:: Problem to solve ::
Would you restate the listing word for word, with the images omitted?

:: Data provided ::

*****

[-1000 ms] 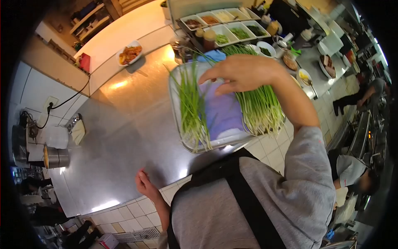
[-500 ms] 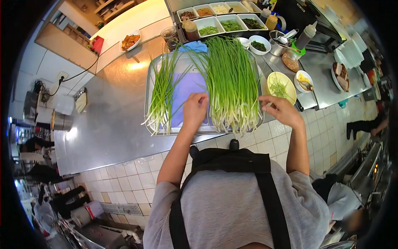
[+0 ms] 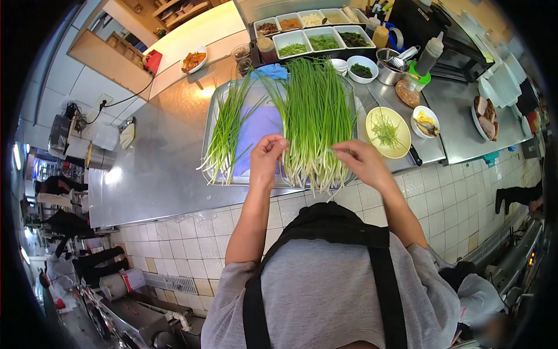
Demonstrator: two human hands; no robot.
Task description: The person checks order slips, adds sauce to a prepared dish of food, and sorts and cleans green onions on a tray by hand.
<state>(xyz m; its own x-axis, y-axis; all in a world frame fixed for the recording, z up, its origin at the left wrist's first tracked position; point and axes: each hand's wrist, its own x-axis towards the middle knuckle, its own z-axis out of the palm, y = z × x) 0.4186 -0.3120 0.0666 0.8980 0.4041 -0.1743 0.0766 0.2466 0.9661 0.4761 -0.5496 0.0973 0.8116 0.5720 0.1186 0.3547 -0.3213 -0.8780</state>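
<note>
A big bunch of thin green onions lies on a metal tray, its white root ends towards me. A smaller bunch of green onions lies at the tray's left, with a purple-blue sheet showing between the two. My left hand is at the big bunch's lower left edge, thumb and fingertips pressed together; what they pinch is too small to make out. Over the right side of the white ends, my right hand reaches in with thumb and forefinger slightly apart.
Right of the tray are a yellow bowl with green strands, a knife and a white bowl. Topping containers stand behind, beside squeeze bottles. A blue cloth touches the tray's far edge. Another person is at lower right.
My right hand has moved left, from beside the big bunch to over its white ends. My left hand stays near the left edge, its fingertips turned towards the stalks. The view has shifted slightly.
</note>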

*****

:: Answer for the task ::
[-1000 ms] 
[-500 ms] 
[+0 ms] 
Demonstrator: two human hands; no robot.
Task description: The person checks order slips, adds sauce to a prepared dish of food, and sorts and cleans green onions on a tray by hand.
<state>(xyz m; its own x-axis, y-axis; all in a world frame fixed for the recording, z up, its origin at the left wrist's first tracked position; point and axes: each hand's wrist, its own x-axis towards the middle knuckle, its own z-axis out of the palm, y = z × x) 0.4186 -0.3120 0.0666 0.8980 0.4041 -0.1743 0.0766 0.2466 0.9661 0.4761 -0.5496 0.0973 0.8116 0.5720 0.1186 0.3547 -0.3213 -0.8780</state>
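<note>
A big bunch of thin green onions lies on a metal tray, its white root ends towards me. A smaller bunch of green onions lies at the tray's left, with a purple-blue sheet showing between the two. My left hand is at the big bunch's lower left edge, thumb and fingertips pressed together; what they pinch is too small to make out. Over the right side of the white ends, my right hand reaches in with thumb and forefinger slightly apart.
Right of the tray are a yellow bowl with green strands, a knife and a white bowl. Topping containers stand behind, beside squeeze bottles. A blue cloth touches the tray's far edge. Another person is at lower right.
My right hand has moved left, from beside the big bunch to over its white ends. My left hand stays near the left edge, its fingertips turned towards the stalks. The view has shifted slightly.
</note>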

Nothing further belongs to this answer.